The true extent of this crisis across the nation could be far higher.

Yvonne Arunga, Save the Children's Country Director for Kenya and Madagascar, voiced grave concerns over the impact of these climate shocks on children.

"The impact of climate shocks on children is very worrying. When children lose their homes, they lose almost everything: their access to healthcare, education, food, and safety. They also lose the building blocks for mental and emotional stability and wellbeing, like a sense of routine, their friends, and the right to play," Arunga stated.

Regionally, the numbers are equally disturbing, with sub-Saharan Africa witnessing a threefold increase in new internal displacements throughout 2022 due to climate disasters compared to the previous year.

In 2022, there were 7.4 million new displacements across the region, compared to 2.6 million in 2021.

This figure encompasses multiple displacements experienced by some individuals, even if they managed to return home by year-end.

This alarming trend represents the highest annual number of new displacements from climate disasters ever reported for the region.

It highlights the depletion of land resilience and community coping mechanisms in the face of consecutive climate shocks.

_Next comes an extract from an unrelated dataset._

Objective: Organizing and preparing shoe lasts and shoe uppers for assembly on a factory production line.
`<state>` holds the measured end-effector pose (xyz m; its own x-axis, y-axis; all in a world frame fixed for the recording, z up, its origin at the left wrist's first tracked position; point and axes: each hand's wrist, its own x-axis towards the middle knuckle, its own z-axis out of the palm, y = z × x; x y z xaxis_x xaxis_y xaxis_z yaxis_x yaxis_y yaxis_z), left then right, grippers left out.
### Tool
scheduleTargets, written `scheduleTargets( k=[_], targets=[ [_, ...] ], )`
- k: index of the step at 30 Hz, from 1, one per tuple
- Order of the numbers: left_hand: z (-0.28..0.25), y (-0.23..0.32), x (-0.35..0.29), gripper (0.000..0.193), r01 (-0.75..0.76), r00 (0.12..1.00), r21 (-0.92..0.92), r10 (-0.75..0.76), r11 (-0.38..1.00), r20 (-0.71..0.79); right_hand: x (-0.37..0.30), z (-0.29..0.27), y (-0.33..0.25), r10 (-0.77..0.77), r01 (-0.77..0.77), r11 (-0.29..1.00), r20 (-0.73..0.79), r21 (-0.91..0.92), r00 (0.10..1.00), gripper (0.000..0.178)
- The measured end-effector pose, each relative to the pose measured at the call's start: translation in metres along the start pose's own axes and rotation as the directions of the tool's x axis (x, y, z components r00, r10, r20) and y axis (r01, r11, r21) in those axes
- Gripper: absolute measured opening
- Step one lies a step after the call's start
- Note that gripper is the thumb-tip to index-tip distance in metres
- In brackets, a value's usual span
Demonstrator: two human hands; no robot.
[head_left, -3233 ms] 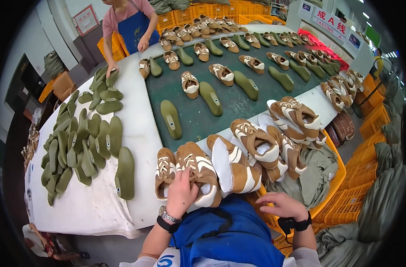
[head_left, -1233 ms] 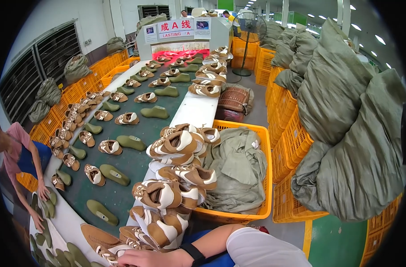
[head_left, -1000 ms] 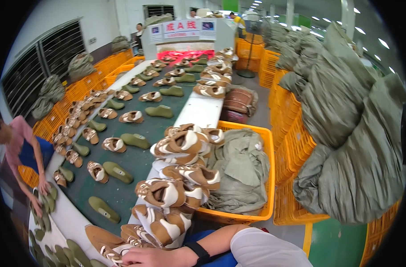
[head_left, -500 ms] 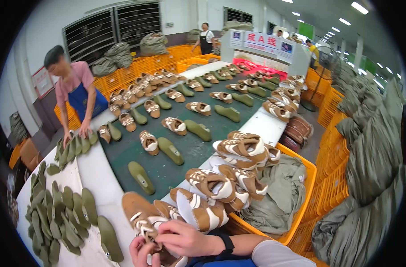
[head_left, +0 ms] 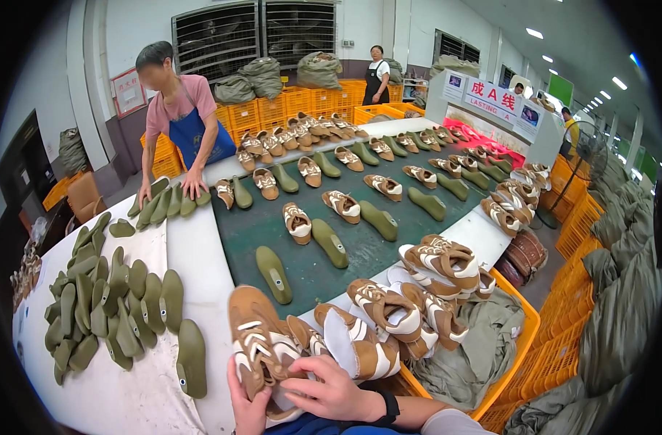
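Observation:
A brown sneaker with white stripes and laces [head_left: 253,326] is held toe-away at the table's near edge. My left hand [head_left: 247,407] is closed around its heel side, thumb along the opening. My right hand [head_left: 334,391] has bent fingers at the opposite collar edge, near the laces; its fingertips are partly hidden, so what exactly they pinch is unclear. Beside my right hand, more brown-and-white sneakers [head_left: 356,344] lie heaped. Left of the held sneaker lies a green shoe last [head_left: 192,359], next to a pile of similar lasts [head_left: 117,301].
A dark green belt [head_left: 273,225] carries sneakers paired with lasts. At right stands a yellow crate [head_left: 528,319] with grey-green cloth inside. Stacked orange crates [head_left: 556,348] and a standing fan [head_left: 590,156] are beyond. Across the table, a co-worker [head_left: 189,119] touches lasts.
The view has swung left, so the scene sits further right. My fingers have moved off the laces; my left hand now grips the sneaker's side, my right hand its collar edge.

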<state>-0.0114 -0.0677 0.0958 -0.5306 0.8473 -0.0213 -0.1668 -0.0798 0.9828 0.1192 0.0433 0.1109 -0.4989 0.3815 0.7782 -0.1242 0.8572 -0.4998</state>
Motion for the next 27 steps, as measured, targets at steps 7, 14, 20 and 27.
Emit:
scheduleTargets(
  k=[7, 14, 20, 27],
  targets=[
    [0.007, -0.003, 0.007, 0.067, -0.166, 0.934, 0.216, 0.223, 0.962, -0.278, -0.025, 0.011, 0.003, -0.004, 0.011, 1.0, 0.409, -0.015, 0.913, 0.03],
    [-0.064, -0.006, 0.024, 0.07, -0.24, 0.97, 0.558, 0.211, 0.795, 0.117, -0.023, -0.024, 0.02, 0.187, -0.206, 0.976, 0.223, 0.066, 0.957, 0.03],
    [-0.178, -0.034, 0.041, 0.06, 0.11, 0.938, 0.994, 0.332, -0.009, -0.101, -0.042, -0.08, 0.024, 0.231, -0.237, 0.971, -0.145, -0.024, 0.962, 0.039],
    [-0.221, -0.078, 0.067, 0.067, 0.215, 0.97, 0.977, 0.109, 0.017, -0.215, -0.046, -0.094, 0.032, 0.272, -0.271, 0.961, -0.352, 0.052, 0.895, 0.044]
  ],
)
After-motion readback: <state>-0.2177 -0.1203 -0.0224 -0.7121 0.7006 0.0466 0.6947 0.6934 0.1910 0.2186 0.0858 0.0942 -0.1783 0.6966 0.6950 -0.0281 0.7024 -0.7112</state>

Save the Children emphasized that these figures underscore the rapid erosion of children's rights in Kenya and the region due to the climate crisis.

Paradoxically, African countries contribute the least to global greenhouse gas emissions, despite bearing the brunt of its consequences.

Yvonne, who urged leaders to prioritize children's needs and rights in climate responses, remarked, "These figures are enough to bring anyone to a standstill and hopefully will spur leaders at Africa Climate Week to wake up to the experiences of children across the region, acknowledge that the climate crisis is having a disastrous impact on their lives, and act urgently to factor in children’s needs and rights into the much-needed response."

The situation is poised to worsen as the El Niño weather pattern takes hold, leading to more extreme weather events and further global temperature increases.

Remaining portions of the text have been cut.